Dimana, harga referensi termahal dalam PMK ini adalah di atas US$1.500 per ton, sedangkan terendah yang ditetapkan BK minimal adalah sampai US$750 per kg. BK diterapkan naik setiap kenaikan harga US$50 per ton.
![]() Menko Luhut mengatakan, akan ada tambahan US$200 untuk ekspor CPO program percepatan atau flush out. Hal itu disampaikan saat Konferensi Pers usai memberikan arahan di Business Matching Program Minyak Goreng Curah Rakyat (MGCR), Bali, Jumat (10/06/022). (Dok: Kemenko Marves) |
Selain itu, Luhut menambahkan, untuk mempercepat ekspor, pemerintah juga telah menaikkan rasio pengali dalam masa transisi kebijakan DMO. Dari awalnya tiga kali menjadi lima kali.
Dengan mekanisme flush out atau percepatan ekspor, kata Luhut, pemerintah menargetkan minimal satu juta ton CPO yang dapat di eskpor dalam waktu dekat. Sehingga tangki penampungan segera kosong dan mendorong permintaan sawit petani dan berujung membaiknya harga tandan buah segar (TBS) sawit petani.
Respons Pengusaha
Sekjen Gabungan Pengusaha Kelapa Sawit Indonesia (Gapki) Eddy Martono mengatakan kalau eksportir merasa tidak rugi dengan tarif ini, seharusnya akan mengambil peluang ini. Selain untuk menguras tangkinya juga untuk menjaga hubungan dengan customer atau importir supaya tidak kehilangan pasar yang sudah dibangun.
"Ya benar (ada tambahan tarif US$200)," kata Eddy kepada CNBC Indonesia, Jumat (10/6/2022).

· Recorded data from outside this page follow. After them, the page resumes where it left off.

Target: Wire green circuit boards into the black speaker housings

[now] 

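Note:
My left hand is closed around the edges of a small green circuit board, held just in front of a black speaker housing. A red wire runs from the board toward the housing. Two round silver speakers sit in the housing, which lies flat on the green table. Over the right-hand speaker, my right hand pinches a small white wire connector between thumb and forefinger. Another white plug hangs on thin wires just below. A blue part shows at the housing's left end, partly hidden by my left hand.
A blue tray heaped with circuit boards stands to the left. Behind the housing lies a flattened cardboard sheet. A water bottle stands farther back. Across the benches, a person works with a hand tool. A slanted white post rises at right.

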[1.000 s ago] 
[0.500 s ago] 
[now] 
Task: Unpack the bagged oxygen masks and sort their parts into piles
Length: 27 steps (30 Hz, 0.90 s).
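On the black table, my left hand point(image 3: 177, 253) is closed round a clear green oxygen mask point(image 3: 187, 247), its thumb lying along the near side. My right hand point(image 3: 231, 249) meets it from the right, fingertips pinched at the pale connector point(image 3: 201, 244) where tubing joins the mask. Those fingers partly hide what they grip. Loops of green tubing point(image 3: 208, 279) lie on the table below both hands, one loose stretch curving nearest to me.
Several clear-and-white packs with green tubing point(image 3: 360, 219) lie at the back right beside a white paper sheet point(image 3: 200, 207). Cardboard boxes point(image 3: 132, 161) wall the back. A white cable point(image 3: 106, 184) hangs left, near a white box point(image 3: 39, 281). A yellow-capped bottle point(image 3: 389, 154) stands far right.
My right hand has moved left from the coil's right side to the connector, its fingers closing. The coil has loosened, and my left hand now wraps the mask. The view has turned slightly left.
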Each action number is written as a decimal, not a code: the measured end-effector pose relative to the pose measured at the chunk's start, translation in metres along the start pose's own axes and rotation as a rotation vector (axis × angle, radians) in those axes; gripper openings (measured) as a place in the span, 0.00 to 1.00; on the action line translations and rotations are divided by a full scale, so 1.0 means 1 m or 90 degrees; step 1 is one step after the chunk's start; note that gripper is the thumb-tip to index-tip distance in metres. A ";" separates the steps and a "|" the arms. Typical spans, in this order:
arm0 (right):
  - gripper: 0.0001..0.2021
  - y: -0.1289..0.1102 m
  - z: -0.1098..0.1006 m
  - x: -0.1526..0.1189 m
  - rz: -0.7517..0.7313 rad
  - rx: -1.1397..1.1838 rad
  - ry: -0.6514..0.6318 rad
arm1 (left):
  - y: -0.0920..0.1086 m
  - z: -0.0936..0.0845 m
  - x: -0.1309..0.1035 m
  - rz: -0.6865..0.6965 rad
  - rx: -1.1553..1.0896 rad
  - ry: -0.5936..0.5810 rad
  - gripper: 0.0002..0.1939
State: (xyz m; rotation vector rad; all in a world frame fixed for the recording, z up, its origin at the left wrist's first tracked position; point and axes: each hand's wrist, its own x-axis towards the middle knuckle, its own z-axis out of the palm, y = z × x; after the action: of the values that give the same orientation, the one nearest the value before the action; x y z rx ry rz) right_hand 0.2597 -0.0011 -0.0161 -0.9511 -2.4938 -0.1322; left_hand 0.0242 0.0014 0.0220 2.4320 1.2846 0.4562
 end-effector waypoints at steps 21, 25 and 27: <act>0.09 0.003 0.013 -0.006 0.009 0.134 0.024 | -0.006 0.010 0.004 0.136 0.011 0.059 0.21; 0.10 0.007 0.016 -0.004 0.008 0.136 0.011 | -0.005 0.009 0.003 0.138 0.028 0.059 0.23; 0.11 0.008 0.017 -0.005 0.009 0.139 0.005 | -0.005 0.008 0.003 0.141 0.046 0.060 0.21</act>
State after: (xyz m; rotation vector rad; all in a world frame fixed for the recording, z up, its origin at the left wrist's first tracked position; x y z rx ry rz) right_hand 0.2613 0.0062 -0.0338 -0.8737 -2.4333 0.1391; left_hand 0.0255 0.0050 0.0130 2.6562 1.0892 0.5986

Dengan begitu, kata dia, dengan harga CPO di atas US$1.500 per ton sehingga dikenakan BK maksimal, setiap ekspor CPO akan dikenai biaya tambahan US$688.
"Dengan asumsi ekspor CPO, bayar BK US$288. Jadi bayarnya US$488 tambah tambahan biaya US$200 jadi US$688 (per ton). Kalau secara volume logis, hari ini terakhir untuk pendaftaran mendapatkan PE flush out," katanya.
"Pemerintah menetapkan tarif US$200 pasti sudah memperhitungkan semuanya," pungkas Eddy.